Discussion: Since beginning our work with β-cell differentiation, we have had a number of setbacks. However, there are many areas in which we are improving. With the mentorship of Dr. Peterson, the enhancement of our protocol should be enabled. In our discussions, we have realized that we may need to better optimize our iPSC lines for pancreatic differentiation. Currently, we utilize iPSCs that have been optimized for studying cardiomyocyte differentiation because they have been the most readily available. This is due to the fact that multiple projects that are in Dr. Cook’s research lab use these cells. Originally, we did not expect this matter to make a significant difference in the outcome of studies, but it may be important to attempt our protocol with different cell lines, comparing the outcomes of each through analyzing differences in the cells using microscopy.

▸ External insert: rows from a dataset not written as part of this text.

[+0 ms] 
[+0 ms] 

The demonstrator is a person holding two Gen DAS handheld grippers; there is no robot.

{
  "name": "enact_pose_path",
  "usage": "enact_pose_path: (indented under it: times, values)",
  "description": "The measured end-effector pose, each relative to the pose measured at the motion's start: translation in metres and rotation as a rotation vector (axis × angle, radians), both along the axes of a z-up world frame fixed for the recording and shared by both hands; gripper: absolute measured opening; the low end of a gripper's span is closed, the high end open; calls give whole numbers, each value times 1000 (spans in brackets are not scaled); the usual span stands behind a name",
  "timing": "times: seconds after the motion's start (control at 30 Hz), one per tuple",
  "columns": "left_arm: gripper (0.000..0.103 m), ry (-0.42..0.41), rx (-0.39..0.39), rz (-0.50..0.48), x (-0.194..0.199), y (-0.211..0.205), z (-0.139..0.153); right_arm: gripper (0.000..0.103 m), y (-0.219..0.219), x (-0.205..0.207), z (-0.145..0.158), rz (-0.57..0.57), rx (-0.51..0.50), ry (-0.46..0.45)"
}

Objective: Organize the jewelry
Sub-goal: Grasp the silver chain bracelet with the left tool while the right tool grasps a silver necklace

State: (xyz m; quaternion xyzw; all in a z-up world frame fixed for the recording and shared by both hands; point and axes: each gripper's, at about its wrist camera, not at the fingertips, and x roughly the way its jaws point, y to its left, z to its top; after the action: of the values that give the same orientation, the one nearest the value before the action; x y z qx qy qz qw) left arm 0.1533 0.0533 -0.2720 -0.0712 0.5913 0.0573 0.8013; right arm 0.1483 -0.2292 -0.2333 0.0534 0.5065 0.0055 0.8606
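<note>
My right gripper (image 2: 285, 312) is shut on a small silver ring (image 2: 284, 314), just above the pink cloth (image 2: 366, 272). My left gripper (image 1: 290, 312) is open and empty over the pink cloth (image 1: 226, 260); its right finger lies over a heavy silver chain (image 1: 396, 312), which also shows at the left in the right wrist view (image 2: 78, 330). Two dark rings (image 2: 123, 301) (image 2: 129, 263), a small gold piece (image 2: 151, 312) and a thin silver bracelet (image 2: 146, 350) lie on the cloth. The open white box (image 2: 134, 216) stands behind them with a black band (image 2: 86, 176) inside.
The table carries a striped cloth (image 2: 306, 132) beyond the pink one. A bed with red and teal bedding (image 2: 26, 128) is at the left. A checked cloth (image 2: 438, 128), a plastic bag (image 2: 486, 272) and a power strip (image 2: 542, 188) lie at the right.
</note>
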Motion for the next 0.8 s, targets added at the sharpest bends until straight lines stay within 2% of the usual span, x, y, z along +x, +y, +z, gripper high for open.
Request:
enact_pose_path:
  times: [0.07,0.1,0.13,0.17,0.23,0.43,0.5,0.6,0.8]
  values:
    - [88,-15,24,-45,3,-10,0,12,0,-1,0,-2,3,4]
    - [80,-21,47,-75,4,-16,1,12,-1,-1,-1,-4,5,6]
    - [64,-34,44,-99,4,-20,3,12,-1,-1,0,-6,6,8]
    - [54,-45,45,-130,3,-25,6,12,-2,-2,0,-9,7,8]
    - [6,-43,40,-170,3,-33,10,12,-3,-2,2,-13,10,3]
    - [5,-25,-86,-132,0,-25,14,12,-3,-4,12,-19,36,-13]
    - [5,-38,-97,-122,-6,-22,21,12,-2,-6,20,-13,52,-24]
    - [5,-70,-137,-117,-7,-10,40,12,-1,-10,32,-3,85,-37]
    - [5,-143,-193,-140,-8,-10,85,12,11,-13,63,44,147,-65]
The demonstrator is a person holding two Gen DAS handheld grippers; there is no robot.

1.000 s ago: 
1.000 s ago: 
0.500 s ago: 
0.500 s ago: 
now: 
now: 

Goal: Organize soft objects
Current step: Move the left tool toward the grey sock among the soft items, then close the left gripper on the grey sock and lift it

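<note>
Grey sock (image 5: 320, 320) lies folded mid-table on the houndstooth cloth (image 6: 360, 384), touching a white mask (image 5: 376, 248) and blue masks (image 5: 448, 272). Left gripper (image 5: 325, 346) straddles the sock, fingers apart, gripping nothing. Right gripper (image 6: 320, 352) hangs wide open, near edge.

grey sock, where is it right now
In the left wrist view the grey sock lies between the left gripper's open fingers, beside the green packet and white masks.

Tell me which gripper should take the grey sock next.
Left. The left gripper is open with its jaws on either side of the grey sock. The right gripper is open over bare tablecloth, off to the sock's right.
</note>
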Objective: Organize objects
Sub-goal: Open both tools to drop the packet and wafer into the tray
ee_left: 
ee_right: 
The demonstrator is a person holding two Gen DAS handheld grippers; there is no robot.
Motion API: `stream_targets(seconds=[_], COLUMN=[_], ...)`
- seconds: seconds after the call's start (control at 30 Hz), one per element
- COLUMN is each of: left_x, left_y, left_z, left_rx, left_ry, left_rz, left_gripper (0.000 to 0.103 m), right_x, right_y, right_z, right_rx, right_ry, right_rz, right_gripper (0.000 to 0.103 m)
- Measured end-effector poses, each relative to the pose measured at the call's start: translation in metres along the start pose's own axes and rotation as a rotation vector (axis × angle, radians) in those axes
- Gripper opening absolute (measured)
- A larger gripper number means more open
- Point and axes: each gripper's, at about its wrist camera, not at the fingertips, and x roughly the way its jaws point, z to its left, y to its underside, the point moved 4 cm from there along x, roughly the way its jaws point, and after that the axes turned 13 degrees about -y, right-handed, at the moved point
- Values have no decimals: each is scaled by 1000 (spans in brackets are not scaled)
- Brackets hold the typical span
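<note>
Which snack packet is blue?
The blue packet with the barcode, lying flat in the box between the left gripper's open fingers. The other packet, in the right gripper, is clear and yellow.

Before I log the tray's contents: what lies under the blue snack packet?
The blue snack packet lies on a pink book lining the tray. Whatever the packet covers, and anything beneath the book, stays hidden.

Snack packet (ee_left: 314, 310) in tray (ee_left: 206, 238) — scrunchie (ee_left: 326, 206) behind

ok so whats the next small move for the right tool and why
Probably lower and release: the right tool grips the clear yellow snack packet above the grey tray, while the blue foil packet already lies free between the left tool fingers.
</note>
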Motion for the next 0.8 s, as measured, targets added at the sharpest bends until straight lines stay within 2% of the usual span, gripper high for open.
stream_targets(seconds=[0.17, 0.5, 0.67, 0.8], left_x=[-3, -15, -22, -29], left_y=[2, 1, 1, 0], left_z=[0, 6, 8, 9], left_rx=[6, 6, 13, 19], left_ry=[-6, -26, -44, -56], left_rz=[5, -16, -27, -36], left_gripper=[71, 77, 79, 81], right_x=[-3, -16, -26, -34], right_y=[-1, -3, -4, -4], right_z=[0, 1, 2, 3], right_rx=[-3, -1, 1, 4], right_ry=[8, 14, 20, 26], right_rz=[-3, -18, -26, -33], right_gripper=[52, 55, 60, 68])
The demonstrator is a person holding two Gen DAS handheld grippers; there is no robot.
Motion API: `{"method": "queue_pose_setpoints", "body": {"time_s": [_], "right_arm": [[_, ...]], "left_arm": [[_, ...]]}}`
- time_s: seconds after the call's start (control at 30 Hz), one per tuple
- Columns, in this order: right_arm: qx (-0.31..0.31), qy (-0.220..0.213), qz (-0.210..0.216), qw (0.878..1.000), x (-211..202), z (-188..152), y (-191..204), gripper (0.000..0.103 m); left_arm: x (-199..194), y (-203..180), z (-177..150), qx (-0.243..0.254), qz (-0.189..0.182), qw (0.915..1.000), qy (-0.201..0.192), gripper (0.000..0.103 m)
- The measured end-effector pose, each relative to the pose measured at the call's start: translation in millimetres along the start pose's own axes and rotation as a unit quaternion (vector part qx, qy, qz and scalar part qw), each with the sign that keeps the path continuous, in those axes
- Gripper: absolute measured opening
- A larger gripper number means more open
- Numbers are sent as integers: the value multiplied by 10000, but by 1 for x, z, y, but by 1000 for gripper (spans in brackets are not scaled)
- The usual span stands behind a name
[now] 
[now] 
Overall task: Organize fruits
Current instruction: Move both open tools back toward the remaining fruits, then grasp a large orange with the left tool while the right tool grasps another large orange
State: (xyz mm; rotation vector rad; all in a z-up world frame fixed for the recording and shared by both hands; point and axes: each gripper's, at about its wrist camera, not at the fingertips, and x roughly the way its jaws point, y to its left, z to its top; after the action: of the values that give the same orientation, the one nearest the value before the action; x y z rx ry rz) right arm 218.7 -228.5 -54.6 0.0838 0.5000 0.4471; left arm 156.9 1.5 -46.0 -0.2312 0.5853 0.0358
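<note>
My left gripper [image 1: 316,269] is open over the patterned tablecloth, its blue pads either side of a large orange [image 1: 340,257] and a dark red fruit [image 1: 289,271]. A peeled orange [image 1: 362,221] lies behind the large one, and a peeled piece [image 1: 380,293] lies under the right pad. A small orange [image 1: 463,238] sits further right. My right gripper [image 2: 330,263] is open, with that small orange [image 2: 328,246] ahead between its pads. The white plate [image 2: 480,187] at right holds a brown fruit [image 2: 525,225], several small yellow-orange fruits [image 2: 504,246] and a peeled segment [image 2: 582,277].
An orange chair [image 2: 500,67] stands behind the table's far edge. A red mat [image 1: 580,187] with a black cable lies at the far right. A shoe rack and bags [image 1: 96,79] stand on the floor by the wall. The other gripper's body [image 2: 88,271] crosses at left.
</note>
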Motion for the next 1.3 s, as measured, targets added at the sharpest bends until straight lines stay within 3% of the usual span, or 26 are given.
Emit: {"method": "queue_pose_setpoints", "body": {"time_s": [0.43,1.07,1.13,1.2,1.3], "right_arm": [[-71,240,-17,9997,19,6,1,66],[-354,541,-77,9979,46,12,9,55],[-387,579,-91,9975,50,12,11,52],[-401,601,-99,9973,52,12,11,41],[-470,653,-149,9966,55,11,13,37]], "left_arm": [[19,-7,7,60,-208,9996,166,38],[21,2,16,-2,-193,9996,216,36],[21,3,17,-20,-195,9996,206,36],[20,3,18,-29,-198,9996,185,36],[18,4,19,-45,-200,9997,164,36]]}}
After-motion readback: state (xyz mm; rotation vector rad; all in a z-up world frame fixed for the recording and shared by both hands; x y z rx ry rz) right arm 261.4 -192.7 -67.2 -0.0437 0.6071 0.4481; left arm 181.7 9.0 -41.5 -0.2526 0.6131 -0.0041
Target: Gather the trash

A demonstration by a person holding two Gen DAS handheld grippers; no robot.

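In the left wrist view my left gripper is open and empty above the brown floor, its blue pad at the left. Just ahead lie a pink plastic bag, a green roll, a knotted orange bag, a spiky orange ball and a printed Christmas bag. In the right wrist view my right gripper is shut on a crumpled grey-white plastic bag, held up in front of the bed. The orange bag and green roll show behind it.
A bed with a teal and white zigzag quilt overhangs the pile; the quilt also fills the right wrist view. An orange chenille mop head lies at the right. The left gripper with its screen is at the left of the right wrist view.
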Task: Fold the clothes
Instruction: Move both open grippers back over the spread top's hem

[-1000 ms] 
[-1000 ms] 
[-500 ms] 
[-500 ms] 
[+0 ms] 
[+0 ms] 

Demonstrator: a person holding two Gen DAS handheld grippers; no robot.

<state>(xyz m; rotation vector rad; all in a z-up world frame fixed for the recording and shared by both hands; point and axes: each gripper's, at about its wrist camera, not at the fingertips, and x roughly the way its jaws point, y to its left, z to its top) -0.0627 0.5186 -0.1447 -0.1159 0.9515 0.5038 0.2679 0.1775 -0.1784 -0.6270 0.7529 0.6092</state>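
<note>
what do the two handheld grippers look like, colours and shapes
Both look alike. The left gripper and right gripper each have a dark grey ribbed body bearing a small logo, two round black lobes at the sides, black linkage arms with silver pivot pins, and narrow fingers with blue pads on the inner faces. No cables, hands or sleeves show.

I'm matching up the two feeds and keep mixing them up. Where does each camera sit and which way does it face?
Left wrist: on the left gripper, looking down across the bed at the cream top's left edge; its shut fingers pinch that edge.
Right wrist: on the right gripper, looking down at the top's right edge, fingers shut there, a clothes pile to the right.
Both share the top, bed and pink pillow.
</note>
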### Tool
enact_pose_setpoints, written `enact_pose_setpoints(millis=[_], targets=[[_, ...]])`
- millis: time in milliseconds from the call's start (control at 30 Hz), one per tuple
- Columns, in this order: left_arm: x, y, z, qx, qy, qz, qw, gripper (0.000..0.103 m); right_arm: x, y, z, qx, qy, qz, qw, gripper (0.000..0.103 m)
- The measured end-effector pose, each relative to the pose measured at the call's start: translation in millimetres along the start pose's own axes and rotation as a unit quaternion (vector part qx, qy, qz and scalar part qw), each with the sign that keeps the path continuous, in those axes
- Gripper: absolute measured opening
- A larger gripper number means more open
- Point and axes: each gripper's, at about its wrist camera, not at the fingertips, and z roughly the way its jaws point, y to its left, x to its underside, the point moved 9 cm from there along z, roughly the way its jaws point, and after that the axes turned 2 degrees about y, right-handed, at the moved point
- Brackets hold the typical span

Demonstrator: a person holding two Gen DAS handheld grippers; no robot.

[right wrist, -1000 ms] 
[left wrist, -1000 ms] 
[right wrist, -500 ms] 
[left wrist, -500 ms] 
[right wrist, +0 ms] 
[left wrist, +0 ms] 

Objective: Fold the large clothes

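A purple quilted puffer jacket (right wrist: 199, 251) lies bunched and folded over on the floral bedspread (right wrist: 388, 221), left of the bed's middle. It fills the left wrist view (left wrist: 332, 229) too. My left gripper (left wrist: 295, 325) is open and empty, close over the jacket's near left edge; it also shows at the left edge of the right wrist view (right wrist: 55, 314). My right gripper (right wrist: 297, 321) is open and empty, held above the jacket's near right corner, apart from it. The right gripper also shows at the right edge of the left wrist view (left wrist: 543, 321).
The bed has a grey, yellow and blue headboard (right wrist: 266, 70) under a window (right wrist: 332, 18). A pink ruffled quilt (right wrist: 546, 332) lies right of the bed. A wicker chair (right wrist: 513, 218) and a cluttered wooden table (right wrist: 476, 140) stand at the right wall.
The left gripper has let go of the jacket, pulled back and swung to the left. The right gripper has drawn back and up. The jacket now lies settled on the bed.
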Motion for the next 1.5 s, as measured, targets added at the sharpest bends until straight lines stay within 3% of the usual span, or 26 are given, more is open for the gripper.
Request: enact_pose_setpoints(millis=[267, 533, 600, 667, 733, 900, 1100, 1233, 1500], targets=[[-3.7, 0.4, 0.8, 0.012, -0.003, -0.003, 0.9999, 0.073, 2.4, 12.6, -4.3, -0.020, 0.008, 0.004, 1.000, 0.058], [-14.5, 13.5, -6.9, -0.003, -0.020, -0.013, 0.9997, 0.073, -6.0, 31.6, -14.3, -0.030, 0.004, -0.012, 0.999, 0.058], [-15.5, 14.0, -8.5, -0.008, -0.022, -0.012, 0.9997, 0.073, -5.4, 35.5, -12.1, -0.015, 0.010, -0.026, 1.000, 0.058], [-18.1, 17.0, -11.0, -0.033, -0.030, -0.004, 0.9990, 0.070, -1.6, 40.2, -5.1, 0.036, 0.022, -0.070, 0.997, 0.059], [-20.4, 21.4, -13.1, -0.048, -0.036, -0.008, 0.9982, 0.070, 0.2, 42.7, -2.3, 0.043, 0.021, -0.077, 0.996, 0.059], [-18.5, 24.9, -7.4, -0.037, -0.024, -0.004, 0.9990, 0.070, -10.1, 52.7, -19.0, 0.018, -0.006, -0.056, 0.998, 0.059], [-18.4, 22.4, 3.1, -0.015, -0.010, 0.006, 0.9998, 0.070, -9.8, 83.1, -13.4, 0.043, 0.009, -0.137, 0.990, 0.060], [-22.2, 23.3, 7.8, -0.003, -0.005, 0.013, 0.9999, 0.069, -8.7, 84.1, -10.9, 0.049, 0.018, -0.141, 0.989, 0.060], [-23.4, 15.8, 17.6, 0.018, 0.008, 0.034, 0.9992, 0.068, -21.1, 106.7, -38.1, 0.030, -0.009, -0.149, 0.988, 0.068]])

Conclusion: Many individuals are affected by T1D and could benefit from alternative therapies for regulating blood glucose levels. However, as expected when completing research with the use of any novel technology, there will be substantial barriers. We have successfully completed the differentiation of iPSCs into pancreatic progenitor cells in the past, but it has been difficult to replicate the process of differentiation into insulin producing β-cells. Despite past setbacks, and with the additional resources and advice which we have obtained thanks to our work this past year, we can continue the improvement of a pancreatic β-cell differentiation protocol. We expect to have the capability to produce glucose-stimulated, insulin secreting cells soon, which will allow us to further analyze encapsulation materials. Through the successful completion of a robust differentiation protocol and the further analysis of encapsulation materials, we will move forward in advancing the plausibility of an alternative therapy for the relief of those who suffer from T1D.